A number of decades ago, Psychologist Marshall Rosenberg coined the term, Nonviolent Communication, and spent his career developing ways to train people to speak in what he claimed were non-violent ways.   It is all about stating feelings and needs, and making clear requests of others. It is all about listening to others for their real feelings and needs.  Violent communication, on the other hand, makes judgments or comparisons, and denies one’s own responsibility.

Rosenberg gives this example about taking responsibility for your own actions. Once, during a discussion among parents and teachers on the dangers of language that implies absence of choice, a woman objected angrily, “But there are some things you have to do whether you like it or not!  And I see nothing wrong with telling my children that there are things they have to do, too.” Asked for an example of something she “had to do” she retorted, “That’s easy! When I leave here tonight, I have to go home and cook.  I hate cooking! I hate it with a passion, but I have been doing it every day for twenty years, even when I’ve been as sick as a dog, because it’s one of those things you just have to do.” I told her I was sad to hear her spending so much of her life doing something she hated, because she felt compelled to, and I just hoped that she might find happier possibilities by learning the language of NVC.  

I am pleased to report she was a fast learner.  At the end of the workshop, she actually went home and announced to her family that she no longer wanted to cook.  The opportunity for some feedback from her family came three weeks later when her two sons arrived at a workshop. I was curious to know how they had reacted to their mother’s announcement.  The elder son sighed, “Marshall, I just said to myself, ‘Thank God!’” Seeing my puzzled look, he explained, “I thought to myself, maybe finally she won’t be complaining at every meal!” (NVC, 2nd Ed., ‘03, pp.20-21)  

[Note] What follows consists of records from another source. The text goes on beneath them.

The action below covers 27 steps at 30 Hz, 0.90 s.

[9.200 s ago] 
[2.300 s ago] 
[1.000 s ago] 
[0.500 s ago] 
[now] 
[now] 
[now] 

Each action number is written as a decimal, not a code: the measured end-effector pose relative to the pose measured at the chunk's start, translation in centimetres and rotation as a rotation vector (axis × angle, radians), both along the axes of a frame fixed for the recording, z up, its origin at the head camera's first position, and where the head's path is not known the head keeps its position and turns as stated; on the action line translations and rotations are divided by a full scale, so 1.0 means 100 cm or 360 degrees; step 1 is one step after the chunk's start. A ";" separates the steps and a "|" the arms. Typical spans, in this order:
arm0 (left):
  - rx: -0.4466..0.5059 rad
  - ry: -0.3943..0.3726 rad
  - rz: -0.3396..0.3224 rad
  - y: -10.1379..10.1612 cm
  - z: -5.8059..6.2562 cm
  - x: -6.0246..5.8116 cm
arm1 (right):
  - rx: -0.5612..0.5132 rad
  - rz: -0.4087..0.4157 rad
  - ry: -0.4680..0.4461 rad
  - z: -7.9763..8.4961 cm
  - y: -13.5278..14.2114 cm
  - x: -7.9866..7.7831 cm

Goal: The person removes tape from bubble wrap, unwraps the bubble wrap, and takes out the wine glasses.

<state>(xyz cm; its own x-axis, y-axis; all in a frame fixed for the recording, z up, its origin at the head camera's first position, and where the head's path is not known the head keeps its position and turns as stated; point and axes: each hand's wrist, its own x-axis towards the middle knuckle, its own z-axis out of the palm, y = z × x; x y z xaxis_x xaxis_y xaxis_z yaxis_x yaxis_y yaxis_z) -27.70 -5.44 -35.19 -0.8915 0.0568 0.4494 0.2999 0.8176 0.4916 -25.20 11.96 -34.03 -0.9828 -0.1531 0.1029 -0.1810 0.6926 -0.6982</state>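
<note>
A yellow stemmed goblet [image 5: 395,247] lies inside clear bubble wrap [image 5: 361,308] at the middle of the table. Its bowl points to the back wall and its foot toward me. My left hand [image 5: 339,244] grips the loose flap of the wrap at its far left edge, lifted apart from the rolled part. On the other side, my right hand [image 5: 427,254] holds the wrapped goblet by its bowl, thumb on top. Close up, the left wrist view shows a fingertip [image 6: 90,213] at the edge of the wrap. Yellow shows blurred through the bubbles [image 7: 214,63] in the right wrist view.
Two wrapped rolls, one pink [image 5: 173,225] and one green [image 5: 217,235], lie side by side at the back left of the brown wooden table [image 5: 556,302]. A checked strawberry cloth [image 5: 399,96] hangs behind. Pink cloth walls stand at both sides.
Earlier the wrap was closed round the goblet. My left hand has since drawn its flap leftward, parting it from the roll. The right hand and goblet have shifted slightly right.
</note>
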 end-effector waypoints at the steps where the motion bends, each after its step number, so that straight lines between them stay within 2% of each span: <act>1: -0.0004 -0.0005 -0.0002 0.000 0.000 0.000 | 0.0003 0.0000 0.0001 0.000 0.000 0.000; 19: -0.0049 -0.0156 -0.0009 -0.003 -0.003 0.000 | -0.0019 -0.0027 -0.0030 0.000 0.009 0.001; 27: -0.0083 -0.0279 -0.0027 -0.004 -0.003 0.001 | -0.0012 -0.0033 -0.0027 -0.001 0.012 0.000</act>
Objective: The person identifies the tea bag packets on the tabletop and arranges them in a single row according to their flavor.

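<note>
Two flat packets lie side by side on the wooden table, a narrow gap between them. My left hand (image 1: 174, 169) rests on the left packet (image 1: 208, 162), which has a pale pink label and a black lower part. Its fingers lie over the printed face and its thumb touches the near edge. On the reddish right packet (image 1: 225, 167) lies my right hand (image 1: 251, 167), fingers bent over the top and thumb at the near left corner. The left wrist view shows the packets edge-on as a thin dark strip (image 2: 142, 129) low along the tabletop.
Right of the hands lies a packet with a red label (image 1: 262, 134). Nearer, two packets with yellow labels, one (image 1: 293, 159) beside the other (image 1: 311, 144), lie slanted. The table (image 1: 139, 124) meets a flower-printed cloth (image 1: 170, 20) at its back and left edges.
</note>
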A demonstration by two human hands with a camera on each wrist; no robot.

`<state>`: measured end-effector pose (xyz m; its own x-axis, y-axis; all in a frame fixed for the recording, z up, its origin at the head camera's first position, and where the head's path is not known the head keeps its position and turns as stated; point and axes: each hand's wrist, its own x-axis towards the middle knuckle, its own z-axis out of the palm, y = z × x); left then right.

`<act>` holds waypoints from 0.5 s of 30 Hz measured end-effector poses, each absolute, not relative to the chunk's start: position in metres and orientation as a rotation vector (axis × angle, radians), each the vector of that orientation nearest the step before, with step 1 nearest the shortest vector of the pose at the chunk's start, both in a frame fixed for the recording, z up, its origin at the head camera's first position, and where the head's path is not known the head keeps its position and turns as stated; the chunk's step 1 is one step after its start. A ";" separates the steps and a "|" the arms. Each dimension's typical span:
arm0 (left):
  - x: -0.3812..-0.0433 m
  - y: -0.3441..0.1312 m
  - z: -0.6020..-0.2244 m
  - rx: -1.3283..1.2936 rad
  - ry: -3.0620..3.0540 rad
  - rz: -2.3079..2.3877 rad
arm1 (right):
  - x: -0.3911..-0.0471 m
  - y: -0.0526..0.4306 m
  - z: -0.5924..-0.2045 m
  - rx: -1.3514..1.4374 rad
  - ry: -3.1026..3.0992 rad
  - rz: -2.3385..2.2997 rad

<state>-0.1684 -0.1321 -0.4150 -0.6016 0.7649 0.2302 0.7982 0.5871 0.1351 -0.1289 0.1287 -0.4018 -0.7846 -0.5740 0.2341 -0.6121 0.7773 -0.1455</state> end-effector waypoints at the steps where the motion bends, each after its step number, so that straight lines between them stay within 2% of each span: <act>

Sharon and I got introduced to Nonviolent Communication about eight years ago when a fellow from a nearby Baptist Church gave a two part training session in it at our Church.  We can explore these tools here, if some people are interested.

Our Model in all this is, of course, our Saviour.  In Him we find our inner Trainer in human relationships.  Healthy talk. Nonviolent Communication. Love. The violence and vitriol He faced was tremendous.  Remember the time, in his hometown, the crowd wanted to throw Jesus over a cliff – kill him! What does Luke 4:30 tell us?  He passed through the midst of them and went on his way.  Or one day when he taught in the Temple in Jerusalem.  The religious leaders were angry enough to kill him. John 8:59 tells us they picked up stones to throw at him, but Jesus hid himself and went out of the temple.

And at the Table here we remember the time Jesus faced violence by going right through it to death itself.  

Jesus’ victory – and ours – is not vitriolic.  Not violent. Not angry. Not nasty in the face of opposition.  Not even with an air of superiority. With humility Christ submitted and died.  

Looking to Him, the Pioneer and Perfecter of our Faith, we shall have the same mind, humbling ourselves to victorious living.  Amen.